> [Task item] Exactly reproduce the data from its first line through the line with "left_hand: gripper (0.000", leaving out every line after it.
Data block section start
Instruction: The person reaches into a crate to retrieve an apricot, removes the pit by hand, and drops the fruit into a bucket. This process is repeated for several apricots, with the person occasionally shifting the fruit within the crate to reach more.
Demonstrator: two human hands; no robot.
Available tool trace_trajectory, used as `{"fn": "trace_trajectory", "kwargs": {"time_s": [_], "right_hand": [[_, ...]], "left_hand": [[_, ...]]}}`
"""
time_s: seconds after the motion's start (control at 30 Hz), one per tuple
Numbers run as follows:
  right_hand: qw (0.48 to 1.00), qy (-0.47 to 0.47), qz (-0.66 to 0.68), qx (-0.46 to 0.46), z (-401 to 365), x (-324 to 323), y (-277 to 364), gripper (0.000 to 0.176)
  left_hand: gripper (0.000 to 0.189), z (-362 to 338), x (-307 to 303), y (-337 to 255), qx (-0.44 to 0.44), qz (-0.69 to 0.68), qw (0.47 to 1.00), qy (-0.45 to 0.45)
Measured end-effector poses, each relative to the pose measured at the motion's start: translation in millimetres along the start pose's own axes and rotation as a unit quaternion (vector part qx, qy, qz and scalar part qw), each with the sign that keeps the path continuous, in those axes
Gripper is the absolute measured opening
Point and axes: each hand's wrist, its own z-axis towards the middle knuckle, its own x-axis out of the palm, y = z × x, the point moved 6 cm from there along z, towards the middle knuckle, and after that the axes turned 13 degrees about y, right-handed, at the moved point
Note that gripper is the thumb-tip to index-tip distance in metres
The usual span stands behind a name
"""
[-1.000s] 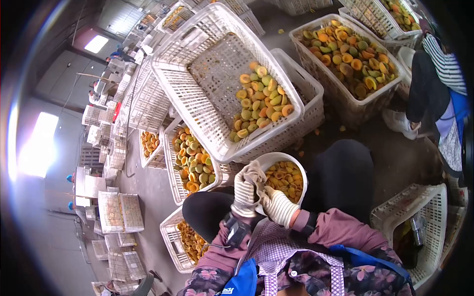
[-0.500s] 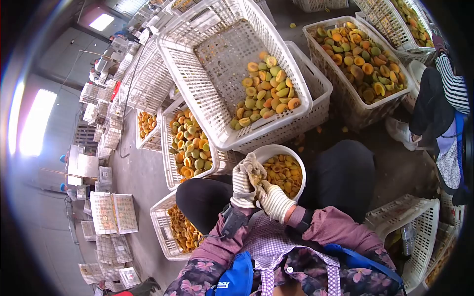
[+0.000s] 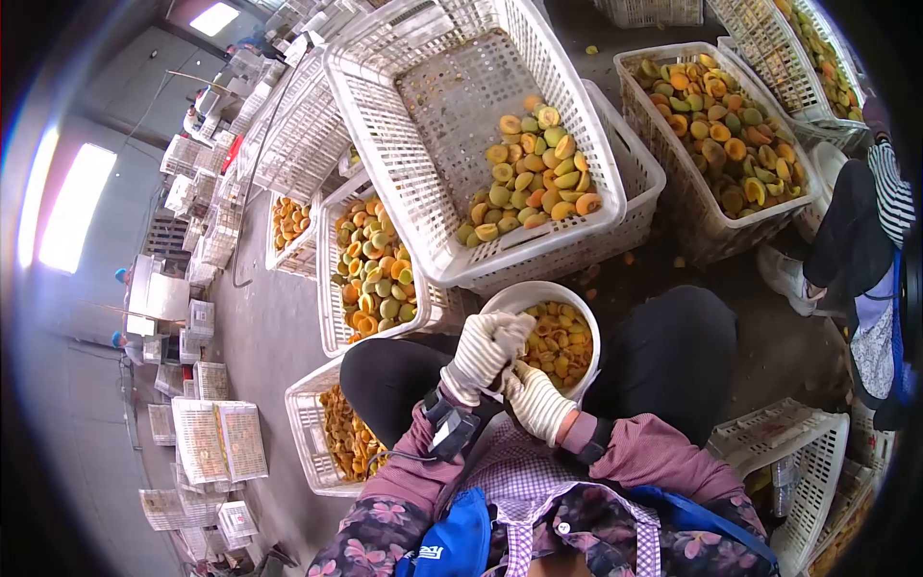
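Head view: 2 gloved hands, close tog. L grip (image 3: 484, 354) was curled into a loose fist at the near-L rim of 1 white bucket (image 3: 511, 300); R grip (image 3: 540, 402) had its fingers bent up against it. Couldn't make out whether either held anything. Bucket stood b/w the knees, part-filled w/ orange-yellow fruit pcs (image 3: 562, 337), too many to count.

Beyond it, 1 big crate (image 3: 385, 154), tilted, sat on a 2nd crate (image 3: 639, 188); its fruit halves (image 3: 538, 178) were heaped at the near-R corner, rest of the base bare. At least 5 more crates w/ fruit: R crate (image 3: 656, 154) piled high, upper-R crate (image 3: 760, 48), L crate (image 3: 330, 288) w/ green & orange halves, small crate (image 3: 277, 252) behind it, lower-L crate (image 3: 306, 433) w/ browner pcs. Lower R, a tipped crate (image 3: 827, 490) had 1 clear bottle (image 3: 785, 486).

Room: bucket's far rim was near the big crate's edge, so tight there; grey floor (image 3: 279, 337) lay open on the L, dark strip R of the R knee.
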Motion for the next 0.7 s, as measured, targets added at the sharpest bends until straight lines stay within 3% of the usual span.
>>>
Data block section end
> [Response area]
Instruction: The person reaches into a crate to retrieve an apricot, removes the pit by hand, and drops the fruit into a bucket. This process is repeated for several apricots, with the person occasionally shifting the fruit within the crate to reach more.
Demonstrator: two human hands; no robot.
Available tool trace_trajectory, used as `{"fn": "trace_trajectory", "kwargs": {"time_s": [_], "right_hand": [[_, ...]], "left_hand": [[_, ...]]}}`
"""
time_s: seconds after the motion's start (control at 30 Hz), one per tuple
Numbers run as follows:
  right_hand: qw (0.48 to 1.00), qy (-0.47 to 0.47), qz (-0.66 to 0.68), qx (-0.46 to 0.46), z (-401 to 365), x (-324 to 323), y (-277 to 364), gripper (0.000 to 0.176)
  left_hand: gripper (0.000 to 0.189), z (-362 to 338), x (-307 to 303), y (-337 to 255), qx (-0.44 to 0.44), qz (-0.69 to 0.68), qw (0.47 to 1.00), qy (-0.45 to 0.45)

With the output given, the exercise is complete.